With our new processes and templates, we improved the speed of delivery and overall quality of our components and updates, and created more opportunities to socialize and influence CXD as a whole.
One of the best improvements was setting clear agendas for clear and productive meetings, which helped us avoid wasting time, repeating work, and miscommunicating.
I’d like to shoutout my team members for their collaboration, mentorship, and camraderie, including Morgan Knepper, Sean Glenn, Wooyoung Song, Kristine Watkins, Ben Lee, Matthew Lewis, Andrew Parry, Steven Estrella, Alex Sauls, and many more.
Personal Feedback
I received feedback on my individual contributions and role in the team that I would like to share below.
“Miles has slowly become an anchor for the design system team on Vanguard.
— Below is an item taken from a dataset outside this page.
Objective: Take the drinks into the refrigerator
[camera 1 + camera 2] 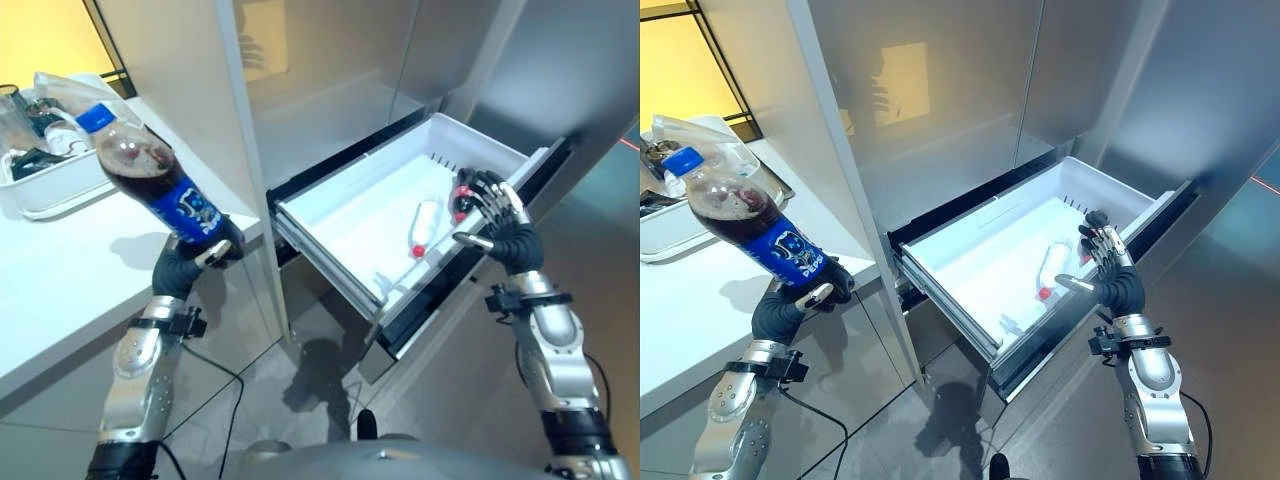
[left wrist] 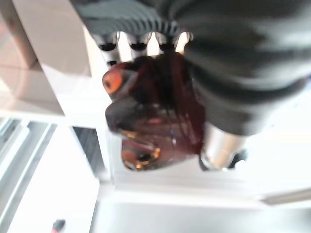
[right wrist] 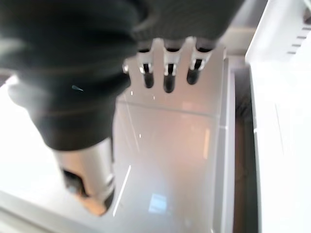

The team has added many new members recently and during that time Miles has continued to produce great work and be a stellar example for the other members. Miles has so much knowledge and expertise with building components and it's exciting to see him share that knowledge.”
“Miles has been speaking up more and being more assertive within the team. As always, I challenge him to lean into this more as I think the team and myself have more to learn from him.”
“Miles has become a strong designer on the VET team taking the lead on a large number of new components freeing up other team members to handle other work. He delivers strong presentations to the design and development teams when talking about specifications of components and patterns. He leads meetings in the UX critique channels, office hours, and collaborates closely with the development team to delivery proofs of concept that lead to production ready components.”
“Miles is a great teammate and excellent designer, he has some newer designers joining the team and he will be a mentor to them with his strong knowledge of everything in the project so I encourage him to push the new designers to own some of the new work and share that workload so everyone will benefit.”